The US dollar saw a day of fluctuation on Thursday and into Friday after a series of ups and downs in the forex trading market.
The currency, which has suffered this week due to a global shift back in favour of more risky assets, rose by a slight amount earlier on Thursday.
This came after a blip on the stock market left the value of some shares down.
It was also fuelled by a decision from the European Central Bank (ECB) to avoid buying up junk bonds.
However, the greenback later dropped due to the “month-end rebalancing” process, which appeared to lead to some traders opting to sell off their dollars.
Overall, the US dollar index – which tracks the greenback’s performance compared to a variety of other global currencies – was down by 0.22% at one stage.
It was spotted at 99.27.
This represents a real fall from grace for the greenback, which had previously been seen at its best position in over three years just last March.
Then, it was spotted at 102.99.
It reached this high point at a time when central banks across the globe were rolling out a range of economic stimulus packages designed to help countries deal with the economic fall out of the coronavirus crisis.
Even beyond the ECB’s decision, however, central banking remained in focus as the last day of forex trading occurred in one of the most unusual Aprils on record.
The Federal Reserve, which is the US central bank, announced on Thursday that its so-called “Main Street Lending Program”, which is designed to provide coronavirus-related finance to small and medium-sized enterprises, would be extended further.
This came after the central bank announced on Wednesday that it would hold interest rates in their current low position.
Friday afternoon looks set to be fairly busy in the forex markets, and the US is likely to remain in focus.
A series of ISM manufacturing indices for April will be out at 2pm GMT.
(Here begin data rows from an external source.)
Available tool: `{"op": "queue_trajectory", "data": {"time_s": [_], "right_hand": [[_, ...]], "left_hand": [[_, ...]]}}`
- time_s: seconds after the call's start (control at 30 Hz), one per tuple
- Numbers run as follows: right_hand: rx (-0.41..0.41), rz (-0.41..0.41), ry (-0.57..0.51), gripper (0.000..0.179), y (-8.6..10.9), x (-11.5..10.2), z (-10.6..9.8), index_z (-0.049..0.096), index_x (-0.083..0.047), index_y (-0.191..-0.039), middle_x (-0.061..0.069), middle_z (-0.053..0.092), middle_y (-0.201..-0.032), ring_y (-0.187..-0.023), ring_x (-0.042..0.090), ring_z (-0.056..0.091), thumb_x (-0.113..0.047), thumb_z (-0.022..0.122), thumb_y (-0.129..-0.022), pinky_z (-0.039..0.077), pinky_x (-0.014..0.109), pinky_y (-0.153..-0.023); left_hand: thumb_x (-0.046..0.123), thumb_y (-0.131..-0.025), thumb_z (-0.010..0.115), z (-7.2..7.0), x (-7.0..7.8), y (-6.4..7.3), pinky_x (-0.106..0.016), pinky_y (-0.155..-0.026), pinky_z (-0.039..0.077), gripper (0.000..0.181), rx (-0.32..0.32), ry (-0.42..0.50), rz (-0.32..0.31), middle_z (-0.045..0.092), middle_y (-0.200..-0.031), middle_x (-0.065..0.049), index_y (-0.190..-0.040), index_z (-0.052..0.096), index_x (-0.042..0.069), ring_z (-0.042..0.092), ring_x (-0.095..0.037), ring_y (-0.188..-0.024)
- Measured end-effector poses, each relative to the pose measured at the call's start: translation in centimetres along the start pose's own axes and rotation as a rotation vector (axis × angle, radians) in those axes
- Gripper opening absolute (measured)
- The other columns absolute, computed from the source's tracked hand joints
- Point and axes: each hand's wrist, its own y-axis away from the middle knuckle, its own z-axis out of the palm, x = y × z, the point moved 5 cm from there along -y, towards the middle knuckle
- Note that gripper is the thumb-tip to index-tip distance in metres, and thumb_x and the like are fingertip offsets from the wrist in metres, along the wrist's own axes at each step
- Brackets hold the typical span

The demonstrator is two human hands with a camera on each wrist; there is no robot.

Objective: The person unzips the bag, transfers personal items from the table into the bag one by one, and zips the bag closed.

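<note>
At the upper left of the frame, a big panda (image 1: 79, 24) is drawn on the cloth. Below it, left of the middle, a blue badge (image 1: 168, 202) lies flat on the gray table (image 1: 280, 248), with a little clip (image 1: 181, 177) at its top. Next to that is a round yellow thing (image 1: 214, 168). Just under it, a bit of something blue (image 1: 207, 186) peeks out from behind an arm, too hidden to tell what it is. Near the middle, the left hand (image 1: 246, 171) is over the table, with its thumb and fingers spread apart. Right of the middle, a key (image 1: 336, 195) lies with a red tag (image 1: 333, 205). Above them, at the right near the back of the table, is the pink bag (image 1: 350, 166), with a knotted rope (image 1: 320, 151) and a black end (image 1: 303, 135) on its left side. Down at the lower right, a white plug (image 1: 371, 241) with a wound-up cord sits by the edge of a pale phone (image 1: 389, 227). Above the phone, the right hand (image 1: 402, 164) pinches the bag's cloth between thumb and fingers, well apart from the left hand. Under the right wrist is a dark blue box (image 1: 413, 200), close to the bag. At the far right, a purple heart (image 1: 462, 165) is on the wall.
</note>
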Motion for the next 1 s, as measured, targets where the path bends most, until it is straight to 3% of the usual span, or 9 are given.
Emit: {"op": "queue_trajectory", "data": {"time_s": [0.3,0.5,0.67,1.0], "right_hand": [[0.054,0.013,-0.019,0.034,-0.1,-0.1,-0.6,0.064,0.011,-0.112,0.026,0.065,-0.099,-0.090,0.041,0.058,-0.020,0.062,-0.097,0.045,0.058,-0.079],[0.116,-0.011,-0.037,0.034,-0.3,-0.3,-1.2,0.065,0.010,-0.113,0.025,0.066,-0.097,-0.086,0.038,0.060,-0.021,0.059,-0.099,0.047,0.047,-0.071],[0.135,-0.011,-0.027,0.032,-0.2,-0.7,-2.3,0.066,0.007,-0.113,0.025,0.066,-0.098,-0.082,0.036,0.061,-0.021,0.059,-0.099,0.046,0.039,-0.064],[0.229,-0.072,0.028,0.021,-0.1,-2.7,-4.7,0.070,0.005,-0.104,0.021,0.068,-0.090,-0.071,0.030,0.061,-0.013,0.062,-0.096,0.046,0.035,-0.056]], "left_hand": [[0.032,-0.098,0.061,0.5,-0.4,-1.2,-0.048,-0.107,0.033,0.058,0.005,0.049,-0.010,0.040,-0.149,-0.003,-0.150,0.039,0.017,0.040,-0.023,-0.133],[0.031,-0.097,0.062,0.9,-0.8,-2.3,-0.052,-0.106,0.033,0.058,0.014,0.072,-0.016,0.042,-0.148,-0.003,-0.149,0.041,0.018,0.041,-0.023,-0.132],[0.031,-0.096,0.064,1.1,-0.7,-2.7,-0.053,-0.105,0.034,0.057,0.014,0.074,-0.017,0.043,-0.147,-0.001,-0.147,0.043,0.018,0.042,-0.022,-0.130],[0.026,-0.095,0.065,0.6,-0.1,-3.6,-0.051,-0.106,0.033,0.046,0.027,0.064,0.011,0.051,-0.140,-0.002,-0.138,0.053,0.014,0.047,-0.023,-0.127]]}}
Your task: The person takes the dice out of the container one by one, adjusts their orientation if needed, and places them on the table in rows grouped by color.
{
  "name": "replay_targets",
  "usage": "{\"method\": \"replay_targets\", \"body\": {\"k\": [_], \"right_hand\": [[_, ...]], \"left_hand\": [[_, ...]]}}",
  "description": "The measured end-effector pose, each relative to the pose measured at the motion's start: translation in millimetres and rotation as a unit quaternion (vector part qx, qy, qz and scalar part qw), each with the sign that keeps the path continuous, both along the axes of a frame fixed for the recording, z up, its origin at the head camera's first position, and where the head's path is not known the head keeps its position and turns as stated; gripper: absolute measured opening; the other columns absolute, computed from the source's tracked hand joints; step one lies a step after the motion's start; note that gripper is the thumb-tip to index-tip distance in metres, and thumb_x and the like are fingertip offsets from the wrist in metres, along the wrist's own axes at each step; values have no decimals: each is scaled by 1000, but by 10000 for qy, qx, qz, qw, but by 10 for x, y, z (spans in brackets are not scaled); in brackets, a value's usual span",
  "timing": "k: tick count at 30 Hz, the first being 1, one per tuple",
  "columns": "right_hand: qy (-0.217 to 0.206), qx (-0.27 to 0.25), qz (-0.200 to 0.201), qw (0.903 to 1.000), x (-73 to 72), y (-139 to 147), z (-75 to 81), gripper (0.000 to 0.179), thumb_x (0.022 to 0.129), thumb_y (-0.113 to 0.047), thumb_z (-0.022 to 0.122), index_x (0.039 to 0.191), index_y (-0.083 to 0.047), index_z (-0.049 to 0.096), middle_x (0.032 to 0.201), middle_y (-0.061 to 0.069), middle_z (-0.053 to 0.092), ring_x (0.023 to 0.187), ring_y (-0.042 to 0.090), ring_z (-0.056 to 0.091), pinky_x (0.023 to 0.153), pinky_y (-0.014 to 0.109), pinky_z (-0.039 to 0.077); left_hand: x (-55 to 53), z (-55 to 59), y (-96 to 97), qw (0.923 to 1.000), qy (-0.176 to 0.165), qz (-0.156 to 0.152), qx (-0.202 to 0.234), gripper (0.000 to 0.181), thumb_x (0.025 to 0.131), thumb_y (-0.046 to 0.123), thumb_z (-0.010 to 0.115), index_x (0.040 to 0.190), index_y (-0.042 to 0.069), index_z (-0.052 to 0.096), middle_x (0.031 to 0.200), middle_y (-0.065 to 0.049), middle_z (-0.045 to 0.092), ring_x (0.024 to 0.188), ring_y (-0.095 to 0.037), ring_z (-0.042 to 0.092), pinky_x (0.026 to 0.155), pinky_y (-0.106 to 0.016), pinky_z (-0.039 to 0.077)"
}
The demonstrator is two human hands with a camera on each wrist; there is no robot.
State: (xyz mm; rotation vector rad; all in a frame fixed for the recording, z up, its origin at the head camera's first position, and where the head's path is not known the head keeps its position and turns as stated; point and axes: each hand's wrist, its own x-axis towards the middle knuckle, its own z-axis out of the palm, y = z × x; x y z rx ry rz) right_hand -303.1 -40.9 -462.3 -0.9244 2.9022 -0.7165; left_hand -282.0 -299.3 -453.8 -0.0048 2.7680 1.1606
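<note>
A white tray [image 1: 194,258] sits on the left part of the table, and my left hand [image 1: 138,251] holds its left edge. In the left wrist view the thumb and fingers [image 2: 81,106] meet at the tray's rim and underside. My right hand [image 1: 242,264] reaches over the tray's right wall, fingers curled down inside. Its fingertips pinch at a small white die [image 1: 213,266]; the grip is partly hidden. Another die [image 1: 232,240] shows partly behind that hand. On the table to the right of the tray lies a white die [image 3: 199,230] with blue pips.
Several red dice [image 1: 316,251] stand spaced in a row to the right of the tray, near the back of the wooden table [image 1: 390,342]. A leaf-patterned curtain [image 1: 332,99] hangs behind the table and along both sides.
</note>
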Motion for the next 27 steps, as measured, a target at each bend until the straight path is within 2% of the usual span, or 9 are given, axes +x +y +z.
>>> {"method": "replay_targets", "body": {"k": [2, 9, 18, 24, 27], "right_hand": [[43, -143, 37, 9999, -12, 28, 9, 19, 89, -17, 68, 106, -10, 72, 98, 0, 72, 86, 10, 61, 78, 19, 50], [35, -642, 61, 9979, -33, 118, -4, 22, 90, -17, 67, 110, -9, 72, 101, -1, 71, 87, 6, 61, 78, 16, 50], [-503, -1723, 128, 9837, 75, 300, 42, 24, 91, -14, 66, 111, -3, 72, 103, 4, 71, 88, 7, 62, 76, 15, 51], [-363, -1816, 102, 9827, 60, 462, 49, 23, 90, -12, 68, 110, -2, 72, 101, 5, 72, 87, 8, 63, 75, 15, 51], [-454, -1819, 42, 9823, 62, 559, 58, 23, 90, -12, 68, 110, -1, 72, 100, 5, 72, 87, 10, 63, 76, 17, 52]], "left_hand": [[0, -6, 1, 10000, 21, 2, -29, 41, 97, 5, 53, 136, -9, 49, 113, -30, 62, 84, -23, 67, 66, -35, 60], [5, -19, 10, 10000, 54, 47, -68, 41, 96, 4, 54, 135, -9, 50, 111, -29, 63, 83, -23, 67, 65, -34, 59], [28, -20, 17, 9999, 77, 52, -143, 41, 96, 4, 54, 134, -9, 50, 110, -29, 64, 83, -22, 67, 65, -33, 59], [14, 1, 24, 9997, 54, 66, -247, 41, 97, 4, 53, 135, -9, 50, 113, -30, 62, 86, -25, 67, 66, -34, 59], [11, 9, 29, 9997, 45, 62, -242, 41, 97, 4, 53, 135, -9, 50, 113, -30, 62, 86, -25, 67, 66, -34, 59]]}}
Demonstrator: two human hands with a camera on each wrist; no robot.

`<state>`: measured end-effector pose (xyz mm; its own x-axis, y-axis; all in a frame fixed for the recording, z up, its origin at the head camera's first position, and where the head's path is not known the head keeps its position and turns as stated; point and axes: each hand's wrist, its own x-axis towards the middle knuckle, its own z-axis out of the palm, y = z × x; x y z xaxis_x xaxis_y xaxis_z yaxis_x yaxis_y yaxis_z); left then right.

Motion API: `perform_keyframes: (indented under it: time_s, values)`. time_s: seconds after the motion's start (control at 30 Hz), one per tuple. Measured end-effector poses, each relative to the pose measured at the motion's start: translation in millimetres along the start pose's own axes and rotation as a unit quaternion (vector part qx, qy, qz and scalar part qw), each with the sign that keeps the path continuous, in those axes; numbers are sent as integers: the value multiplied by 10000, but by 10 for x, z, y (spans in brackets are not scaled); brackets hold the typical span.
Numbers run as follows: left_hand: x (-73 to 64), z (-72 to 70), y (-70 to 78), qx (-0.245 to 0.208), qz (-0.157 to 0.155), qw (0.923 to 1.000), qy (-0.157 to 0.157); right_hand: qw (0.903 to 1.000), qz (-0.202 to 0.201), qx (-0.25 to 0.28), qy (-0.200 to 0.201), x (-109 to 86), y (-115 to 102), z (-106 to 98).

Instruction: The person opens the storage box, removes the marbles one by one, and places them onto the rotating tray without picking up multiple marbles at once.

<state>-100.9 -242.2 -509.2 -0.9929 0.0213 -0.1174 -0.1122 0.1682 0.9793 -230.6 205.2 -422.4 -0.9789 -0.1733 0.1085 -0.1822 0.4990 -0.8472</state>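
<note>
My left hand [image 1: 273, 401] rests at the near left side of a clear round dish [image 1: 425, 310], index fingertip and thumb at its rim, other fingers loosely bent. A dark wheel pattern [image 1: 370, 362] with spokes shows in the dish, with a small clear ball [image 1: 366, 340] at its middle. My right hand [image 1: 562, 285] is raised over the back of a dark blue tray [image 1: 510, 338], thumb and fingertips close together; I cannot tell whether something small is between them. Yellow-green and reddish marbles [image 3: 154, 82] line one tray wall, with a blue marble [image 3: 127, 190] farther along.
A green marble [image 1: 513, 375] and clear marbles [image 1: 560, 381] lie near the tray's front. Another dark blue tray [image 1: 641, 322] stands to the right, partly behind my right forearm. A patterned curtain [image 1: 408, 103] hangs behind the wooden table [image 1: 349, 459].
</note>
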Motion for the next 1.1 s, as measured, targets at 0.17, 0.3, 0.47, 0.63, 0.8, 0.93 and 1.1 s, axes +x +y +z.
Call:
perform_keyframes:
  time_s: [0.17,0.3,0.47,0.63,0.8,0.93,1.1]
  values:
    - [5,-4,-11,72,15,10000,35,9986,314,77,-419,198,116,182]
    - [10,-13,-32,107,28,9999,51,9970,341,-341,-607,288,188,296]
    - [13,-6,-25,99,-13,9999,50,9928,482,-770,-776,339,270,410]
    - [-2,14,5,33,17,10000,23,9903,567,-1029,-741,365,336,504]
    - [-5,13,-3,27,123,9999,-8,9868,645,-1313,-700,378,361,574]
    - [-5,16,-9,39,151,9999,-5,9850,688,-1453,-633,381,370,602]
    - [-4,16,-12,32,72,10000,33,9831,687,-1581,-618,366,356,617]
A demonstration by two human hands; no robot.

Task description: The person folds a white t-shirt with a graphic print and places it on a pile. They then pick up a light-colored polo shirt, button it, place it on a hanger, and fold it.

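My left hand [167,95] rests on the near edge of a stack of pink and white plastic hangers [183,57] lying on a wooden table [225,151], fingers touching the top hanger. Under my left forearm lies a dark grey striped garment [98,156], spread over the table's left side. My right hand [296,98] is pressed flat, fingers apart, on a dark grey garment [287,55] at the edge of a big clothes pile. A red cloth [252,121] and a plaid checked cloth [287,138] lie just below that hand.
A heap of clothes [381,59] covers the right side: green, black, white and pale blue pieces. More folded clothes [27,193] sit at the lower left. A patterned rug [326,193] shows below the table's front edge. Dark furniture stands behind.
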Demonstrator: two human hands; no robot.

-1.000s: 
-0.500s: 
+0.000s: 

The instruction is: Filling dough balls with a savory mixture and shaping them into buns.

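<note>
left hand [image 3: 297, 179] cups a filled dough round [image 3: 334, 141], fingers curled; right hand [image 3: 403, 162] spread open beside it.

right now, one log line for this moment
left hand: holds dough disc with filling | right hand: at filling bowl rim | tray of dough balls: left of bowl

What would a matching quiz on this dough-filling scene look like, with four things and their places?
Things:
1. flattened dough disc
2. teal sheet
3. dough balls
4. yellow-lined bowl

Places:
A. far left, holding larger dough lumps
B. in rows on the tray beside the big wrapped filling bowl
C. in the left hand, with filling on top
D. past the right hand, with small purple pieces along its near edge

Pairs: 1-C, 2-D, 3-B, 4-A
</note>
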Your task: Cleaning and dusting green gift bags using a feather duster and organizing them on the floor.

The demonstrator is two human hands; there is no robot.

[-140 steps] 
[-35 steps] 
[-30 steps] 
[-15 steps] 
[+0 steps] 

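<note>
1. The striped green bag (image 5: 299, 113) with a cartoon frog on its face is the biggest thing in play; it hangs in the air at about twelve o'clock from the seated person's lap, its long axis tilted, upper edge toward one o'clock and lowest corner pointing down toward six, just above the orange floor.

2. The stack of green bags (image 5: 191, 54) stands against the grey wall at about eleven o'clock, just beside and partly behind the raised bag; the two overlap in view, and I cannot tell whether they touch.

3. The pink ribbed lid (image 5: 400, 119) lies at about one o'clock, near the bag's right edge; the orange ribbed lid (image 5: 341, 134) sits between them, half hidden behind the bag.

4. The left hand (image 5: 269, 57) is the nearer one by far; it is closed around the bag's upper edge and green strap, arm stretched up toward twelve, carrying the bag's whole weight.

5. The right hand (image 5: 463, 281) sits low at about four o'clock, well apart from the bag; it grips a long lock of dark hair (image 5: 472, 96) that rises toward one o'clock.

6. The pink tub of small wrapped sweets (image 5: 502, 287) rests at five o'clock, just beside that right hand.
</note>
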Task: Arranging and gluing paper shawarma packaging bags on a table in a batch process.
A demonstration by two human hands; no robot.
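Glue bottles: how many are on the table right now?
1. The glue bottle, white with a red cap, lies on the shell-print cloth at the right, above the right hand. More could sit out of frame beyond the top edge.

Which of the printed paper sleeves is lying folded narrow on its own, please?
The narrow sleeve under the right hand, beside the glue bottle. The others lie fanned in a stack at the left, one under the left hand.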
One of these will be the employment index, which is set to show a change from 43.8 to 37.
The purchasing managers’ index (PMI), meanwhile, will be out at the same time and is expected to show a change from 49.1 to 36.9.
Looking ahead to Monday of next week, in China there will be a manufacturing PMI release from Caixin, covering April.
This is due to come out at 1:45am GMT and is set to show a change from 49.4 to 50.3.
In the afternoon, US factory orders data for March is expected at 2pm GMT.
This looks set to show a month on month change from 0% to -9.5%.
Trading volumes may be thinner in Japan over the coming days due to a series of bank holidays.
One of these will be Children’s Day, which is scheduled to take place on Monday.
Constitution Day, meanwhile, is set to take place over the weekend.